Despite having a true passion for ancient Egyptian antiquities, Ahmed Kamal spent 20 years trying to work at the Ministry of Antiquities.
"When he was in the Taghizeia School, he developed an interest in Egyptology and all the French (scientists) were in control of all the strategic posts in the Ministry of Antiquities back then. So he attended the School of Al-Lisan Al-Masry Al-Qadim (the school for the ancient Egyptian language) which opened his eyes on the greatness of the ancient Egyptian language," remembered Kamel. However, when he graduated, he was assigned as a French language translator at the Ministry of Education then a teacher for 20 years.
"For 20 years he was hoping to work at the Ministry of Antiquities, until finally during the reign of Khedive Ismail, there was a vacancy and he got accepted because khedive Ismail encouraged Egyptians to work in antiquities. So he was assigned the job of a kateb (a clerk of antiquities) at the ministry and from here he excelled. Back in Maspero, the head of the antiquities department admired his brilliance and knowledge and French and then he got promoted and became the first curator of the Egyptian Museum," explained Kamal.

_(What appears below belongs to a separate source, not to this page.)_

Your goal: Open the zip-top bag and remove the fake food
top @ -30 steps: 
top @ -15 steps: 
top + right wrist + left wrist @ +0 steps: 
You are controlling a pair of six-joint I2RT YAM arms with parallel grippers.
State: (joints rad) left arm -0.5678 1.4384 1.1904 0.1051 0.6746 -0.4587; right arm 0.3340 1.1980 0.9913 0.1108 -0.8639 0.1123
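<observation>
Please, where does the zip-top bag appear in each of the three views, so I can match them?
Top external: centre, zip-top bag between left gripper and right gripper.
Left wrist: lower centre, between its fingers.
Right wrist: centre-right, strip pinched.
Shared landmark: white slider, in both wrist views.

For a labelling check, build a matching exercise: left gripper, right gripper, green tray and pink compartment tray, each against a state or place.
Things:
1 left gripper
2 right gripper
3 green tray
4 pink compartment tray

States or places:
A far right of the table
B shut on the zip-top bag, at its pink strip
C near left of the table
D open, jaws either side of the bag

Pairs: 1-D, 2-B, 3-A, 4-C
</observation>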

"Ahmed Kamal was outstanding on several levels, "added Keshk. "He was among the first people to study in Egypt's first high school of antiquities, a university founded by German scientist Heinrich Carl Brugsch in 1869 in Egypt. Out of the 12 students that studied there, Ahmed Kamal excelled and the German scientist stood by him but could not find him a direct job in the antiquities. According to numerous resources, this happened because of the discrimination that the foreigners in Egypt practised against him because they wanted to monopolise this field. We do not have evidence, but there could be the fact that this field was quite new in Egypt and the world and Egypt were in the pre-occupation 1870s phase. Egypt's political power was weak and there were so many foreigners living there at that time and they were in control of the field of antiquities. So I do not think that it was easy for them to accept an Egyptian to work with them. However, Ahmed Kamal kept striving until he was assigned a job at the Egyptian Museum in 1880 at the Boulaq premises of the Egyptian Museum," added Keshk.
"I believe he had a very progressive way of thinking. Unlike antiquity specialists who spent years talking with each other or to specialised people but not addressing the public, he addressed the public with published writings and researches in Arabic and French in the 19th century," she noted.
"He conducted excavations in Luxor and Giza and wrote several books on this topic; 25 books in Arabic, and 12 in French. Among his most important achievements, he spent 20 years before his death writing the ancient Egyptian Dictionary which translated ancient Egyptian vocabulary to Arabic and then to French," added Kamal.
Each of the 22 volumes focuses on a letter of the alphabet. It was handwritten. To be more accurate, the one who wrote it was his eldest daughter. Ahmed Kamal dedicated the dictionary to King Fouad who gave him the title "Pasha" for his great efforts.
Kamal died shortly afterwards. The dictionary was never published and it remained with his grandson all those years until last year when the Egyptian Ministry of Culture scanned and printed it. However, the family handed out the original drafts to the Bibliotheca Alexandrina where it is currently being digitalised to be accessible to the public.
One of Ahmed Kamal's favourite quotes was in the text he translated from the ancient Egyptian Book of the Dead. It reads:
"Ye who has left, ye shall return. Ye who slumbers, Ye shall rise again. Ye who goes on, you shall be resurrected. Honour shall be yours in the sky and its glory, in the Earth and its vastness, and in the seas and their depth."